- **What is being asked**: Set down each line from the start of the material exactly, please, up to and including the one that contains "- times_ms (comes".

- **Material for the task**:
────────
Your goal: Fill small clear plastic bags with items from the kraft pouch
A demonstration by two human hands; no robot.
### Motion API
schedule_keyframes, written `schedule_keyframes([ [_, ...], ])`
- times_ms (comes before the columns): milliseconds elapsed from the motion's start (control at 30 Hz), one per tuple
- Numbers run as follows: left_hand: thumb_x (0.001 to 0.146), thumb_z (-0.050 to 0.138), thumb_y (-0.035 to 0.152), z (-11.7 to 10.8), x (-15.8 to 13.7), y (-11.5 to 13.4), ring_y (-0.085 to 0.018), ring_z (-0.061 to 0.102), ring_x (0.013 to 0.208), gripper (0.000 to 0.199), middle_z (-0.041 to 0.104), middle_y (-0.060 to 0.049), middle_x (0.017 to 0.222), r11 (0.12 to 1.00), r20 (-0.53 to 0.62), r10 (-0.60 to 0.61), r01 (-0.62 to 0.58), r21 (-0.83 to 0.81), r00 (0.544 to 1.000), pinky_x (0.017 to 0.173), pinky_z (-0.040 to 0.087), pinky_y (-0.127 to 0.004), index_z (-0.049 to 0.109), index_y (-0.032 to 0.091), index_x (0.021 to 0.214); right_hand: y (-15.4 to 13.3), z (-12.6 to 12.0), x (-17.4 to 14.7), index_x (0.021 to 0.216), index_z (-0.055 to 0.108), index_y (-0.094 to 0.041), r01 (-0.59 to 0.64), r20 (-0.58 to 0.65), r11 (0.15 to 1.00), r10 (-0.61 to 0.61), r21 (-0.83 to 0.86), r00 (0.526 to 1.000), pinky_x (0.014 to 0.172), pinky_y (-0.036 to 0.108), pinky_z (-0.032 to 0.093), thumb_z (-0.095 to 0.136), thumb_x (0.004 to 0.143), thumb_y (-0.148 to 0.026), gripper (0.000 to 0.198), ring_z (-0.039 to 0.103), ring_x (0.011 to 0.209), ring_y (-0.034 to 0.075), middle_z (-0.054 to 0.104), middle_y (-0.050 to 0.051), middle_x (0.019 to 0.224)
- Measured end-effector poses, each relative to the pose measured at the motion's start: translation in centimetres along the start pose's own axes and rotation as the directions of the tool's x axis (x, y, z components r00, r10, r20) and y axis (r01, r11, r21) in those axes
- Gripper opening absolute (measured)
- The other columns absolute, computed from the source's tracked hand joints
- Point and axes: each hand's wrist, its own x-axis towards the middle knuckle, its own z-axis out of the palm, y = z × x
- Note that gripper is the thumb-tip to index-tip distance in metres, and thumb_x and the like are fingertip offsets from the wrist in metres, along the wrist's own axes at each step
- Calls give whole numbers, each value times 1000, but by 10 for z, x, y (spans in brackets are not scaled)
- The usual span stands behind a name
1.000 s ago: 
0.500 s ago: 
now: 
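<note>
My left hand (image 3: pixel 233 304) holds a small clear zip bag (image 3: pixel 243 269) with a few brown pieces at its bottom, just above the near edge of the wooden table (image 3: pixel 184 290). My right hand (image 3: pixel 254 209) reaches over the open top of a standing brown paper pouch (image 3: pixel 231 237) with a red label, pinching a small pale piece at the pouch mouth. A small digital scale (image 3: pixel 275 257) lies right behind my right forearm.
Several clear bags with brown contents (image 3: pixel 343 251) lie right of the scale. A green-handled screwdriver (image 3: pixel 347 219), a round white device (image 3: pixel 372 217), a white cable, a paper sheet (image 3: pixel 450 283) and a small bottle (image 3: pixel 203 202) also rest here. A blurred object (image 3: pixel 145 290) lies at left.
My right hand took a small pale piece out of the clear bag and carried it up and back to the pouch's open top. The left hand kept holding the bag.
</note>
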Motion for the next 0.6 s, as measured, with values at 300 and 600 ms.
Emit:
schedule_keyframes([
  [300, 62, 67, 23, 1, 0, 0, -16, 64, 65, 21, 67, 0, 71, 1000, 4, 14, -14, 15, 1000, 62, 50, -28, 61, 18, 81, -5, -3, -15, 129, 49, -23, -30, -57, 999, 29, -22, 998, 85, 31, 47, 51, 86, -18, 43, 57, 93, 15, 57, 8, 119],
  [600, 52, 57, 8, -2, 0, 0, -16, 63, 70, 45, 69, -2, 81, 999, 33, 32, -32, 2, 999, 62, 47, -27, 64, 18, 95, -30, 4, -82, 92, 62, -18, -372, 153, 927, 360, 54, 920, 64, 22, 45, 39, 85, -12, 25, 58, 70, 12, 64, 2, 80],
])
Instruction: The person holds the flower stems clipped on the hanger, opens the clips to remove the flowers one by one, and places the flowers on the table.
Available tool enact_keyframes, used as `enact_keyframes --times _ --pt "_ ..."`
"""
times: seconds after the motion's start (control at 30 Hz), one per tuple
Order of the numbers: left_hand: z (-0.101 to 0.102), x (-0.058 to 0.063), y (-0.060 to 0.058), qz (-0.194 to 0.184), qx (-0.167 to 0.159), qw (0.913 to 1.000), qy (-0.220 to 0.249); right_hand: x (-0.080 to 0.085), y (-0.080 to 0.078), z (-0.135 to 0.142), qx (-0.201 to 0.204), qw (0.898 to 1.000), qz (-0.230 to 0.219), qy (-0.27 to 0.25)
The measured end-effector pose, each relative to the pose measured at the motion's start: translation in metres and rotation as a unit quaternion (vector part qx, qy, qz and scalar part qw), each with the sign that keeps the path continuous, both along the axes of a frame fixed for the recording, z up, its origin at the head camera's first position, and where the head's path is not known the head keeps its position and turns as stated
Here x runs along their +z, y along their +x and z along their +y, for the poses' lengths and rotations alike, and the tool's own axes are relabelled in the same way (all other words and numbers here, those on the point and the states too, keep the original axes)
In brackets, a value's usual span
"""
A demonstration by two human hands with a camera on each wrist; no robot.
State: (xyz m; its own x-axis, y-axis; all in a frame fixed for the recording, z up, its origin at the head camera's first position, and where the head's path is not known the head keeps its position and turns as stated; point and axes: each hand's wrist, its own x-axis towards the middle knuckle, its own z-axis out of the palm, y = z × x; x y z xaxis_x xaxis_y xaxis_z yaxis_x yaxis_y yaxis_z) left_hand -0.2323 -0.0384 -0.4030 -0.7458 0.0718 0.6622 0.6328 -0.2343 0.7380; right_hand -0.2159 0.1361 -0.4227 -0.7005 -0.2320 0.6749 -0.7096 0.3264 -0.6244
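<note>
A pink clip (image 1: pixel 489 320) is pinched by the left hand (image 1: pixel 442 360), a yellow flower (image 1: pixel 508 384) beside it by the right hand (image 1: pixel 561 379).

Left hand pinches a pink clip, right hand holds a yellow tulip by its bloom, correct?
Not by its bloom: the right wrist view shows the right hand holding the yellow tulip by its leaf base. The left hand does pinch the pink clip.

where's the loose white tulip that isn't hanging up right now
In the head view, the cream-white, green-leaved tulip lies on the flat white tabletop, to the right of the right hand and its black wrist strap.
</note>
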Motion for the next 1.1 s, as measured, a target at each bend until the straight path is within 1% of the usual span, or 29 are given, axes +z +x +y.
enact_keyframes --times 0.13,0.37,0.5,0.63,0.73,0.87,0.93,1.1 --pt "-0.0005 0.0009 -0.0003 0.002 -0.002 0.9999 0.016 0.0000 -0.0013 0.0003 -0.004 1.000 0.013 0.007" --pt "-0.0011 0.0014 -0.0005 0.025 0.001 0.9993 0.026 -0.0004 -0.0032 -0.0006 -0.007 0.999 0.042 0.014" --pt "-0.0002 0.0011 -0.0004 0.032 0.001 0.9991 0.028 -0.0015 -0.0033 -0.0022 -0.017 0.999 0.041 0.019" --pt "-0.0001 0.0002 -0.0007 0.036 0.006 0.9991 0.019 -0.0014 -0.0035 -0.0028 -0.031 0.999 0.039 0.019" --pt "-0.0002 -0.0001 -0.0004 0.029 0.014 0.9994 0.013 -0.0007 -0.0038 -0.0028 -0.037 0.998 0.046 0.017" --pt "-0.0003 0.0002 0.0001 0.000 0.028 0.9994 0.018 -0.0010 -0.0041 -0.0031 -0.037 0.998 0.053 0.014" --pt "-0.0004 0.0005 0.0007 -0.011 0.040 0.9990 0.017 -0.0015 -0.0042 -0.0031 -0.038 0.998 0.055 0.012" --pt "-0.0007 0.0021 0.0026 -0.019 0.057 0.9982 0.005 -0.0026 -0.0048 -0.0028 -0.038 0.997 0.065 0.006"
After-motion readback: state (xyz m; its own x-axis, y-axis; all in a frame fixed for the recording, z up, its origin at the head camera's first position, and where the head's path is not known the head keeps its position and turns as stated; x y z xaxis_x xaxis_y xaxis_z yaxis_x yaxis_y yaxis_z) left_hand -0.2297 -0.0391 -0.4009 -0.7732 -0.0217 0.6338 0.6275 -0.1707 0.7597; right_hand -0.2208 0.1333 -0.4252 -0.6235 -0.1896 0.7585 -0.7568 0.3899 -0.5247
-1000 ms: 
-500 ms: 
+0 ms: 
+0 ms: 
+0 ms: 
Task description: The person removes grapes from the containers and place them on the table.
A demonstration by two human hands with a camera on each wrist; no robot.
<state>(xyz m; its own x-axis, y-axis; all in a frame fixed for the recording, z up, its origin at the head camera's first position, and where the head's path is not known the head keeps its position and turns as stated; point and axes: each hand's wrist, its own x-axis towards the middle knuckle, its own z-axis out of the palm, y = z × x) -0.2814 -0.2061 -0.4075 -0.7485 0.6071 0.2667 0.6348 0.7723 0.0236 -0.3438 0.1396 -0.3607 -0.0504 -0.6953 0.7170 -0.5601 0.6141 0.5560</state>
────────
- **Output for this task**:
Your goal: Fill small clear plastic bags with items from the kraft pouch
A demonstration by two human hands; no robot.
### Motion API
schedule_keyframes, written `schedule_keyframes([ [_, ...], ])`
- times_ms (comes before the columns): milliseconds elapsed from the motion's start (control at 30 Hz), one per tuple

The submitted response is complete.